▸ **What the exercise asks**
Look below for the line holding "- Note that" and the line holding "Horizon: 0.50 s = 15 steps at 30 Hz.". Transcribe exactly those lines and all lines between them, nothing more.

Data excerpts:
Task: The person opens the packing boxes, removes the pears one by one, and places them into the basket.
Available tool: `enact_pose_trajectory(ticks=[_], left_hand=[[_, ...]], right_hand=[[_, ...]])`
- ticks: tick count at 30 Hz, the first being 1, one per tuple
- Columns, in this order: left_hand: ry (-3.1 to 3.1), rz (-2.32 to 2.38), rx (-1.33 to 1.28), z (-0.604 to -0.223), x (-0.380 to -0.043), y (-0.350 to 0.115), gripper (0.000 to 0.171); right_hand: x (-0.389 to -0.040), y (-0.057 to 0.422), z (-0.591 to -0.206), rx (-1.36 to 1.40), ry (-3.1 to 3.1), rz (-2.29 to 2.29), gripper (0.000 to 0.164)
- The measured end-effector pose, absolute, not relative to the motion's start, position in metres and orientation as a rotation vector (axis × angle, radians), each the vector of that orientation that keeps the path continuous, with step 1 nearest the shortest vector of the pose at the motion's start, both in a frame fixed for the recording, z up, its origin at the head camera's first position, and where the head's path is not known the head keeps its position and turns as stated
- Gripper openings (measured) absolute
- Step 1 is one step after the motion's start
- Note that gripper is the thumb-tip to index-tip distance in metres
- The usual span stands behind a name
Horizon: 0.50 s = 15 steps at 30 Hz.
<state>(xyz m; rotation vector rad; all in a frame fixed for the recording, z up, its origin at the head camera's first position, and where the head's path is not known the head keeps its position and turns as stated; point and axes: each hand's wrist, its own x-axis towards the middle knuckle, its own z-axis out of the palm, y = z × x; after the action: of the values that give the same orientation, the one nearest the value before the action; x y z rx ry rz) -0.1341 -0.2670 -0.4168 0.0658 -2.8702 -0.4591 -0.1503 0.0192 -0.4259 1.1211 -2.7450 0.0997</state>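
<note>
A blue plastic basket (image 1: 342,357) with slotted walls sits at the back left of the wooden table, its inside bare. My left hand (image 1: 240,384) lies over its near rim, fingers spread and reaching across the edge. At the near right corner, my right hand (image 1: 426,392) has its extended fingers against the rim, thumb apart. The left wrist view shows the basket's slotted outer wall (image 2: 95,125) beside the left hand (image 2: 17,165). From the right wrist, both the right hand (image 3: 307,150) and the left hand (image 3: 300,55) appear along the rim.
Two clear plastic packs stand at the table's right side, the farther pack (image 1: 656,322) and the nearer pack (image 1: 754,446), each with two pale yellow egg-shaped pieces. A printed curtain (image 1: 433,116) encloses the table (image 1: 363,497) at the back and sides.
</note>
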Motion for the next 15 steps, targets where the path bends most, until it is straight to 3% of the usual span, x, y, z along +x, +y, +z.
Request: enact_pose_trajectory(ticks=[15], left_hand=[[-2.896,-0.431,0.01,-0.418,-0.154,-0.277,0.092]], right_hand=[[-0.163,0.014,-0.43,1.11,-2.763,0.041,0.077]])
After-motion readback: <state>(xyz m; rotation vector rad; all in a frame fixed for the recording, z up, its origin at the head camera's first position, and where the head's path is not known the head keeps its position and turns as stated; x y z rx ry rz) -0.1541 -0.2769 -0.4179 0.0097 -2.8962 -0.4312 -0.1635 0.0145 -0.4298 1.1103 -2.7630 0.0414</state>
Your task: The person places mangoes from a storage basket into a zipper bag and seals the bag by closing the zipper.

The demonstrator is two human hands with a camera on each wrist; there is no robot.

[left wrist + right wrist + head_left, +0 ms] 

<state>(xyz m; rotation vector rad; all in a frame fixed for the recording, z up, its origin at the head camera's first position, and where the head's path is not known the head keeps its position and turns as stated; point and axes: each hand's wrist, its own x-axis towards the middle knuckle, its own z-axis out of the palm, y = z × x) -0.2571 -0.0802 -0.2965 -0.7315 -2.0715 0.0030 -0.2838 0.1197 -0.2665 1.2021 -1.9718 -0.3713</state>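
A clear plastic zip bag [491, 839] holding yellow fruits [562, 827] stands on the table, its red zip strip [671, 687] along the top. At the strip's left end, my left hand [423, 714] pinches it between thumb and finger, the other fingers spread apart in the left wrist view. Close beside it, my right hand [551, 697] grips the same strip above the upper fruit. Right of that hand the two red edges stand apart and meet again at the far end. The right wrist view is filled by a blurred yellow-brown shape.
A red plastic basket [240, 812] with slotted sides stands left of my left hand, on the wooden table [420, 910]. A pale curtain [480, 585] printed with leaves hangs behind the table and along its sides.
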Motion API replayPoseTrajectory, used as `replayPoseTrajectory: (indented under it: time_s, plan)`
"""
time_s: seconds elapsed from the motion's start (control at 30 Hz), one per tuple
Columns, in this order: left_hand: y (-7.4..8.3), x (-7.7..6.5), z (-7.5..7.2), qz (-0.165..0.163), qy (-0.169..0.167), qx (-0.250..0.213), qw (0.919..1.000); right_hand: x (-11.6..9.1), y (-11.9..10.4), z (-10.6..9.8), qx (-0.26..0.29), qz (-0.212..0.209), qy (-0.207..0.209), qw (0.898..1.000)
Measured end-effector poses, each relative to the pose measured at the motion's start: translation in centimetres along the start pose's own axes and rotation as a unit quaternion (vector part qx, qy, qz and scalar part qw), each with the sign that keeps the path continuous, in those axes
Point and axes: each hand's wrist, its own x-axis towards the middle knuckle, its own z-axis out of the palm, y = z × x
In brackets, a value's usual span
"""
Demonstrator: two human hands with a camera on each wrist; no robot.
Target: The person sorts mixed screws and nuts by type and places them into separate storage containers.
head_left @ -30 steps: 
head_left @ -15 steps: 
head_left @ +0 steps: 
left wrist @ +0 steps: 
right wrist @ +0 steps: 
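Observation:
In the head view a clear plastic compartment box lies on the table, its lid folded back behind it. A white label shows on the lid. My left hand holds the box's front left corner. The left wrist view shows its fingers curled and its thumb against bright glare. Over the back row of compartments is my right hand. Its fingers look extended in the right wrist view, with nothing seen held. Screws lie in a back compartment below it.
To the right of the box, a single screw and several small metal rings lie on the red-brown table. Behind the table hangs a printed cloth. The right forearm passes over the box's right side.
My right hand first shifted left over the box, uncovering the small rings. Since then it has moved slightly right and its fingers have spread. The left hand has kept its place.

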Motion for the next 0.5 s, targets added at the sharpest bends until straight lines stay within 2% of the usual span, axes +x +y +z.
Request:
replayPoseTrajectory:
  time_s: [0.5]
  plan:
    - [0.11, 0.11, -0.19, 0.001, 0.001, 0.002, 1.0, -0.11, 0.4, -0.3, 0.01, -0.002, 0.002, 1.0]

▸ **Completed task**
- Note that gripper is the thumb-tip to index-tip distance in metres
- The usual span stands behind a name
Horizon: 0.50 s = 15 steps at 30 Hz.

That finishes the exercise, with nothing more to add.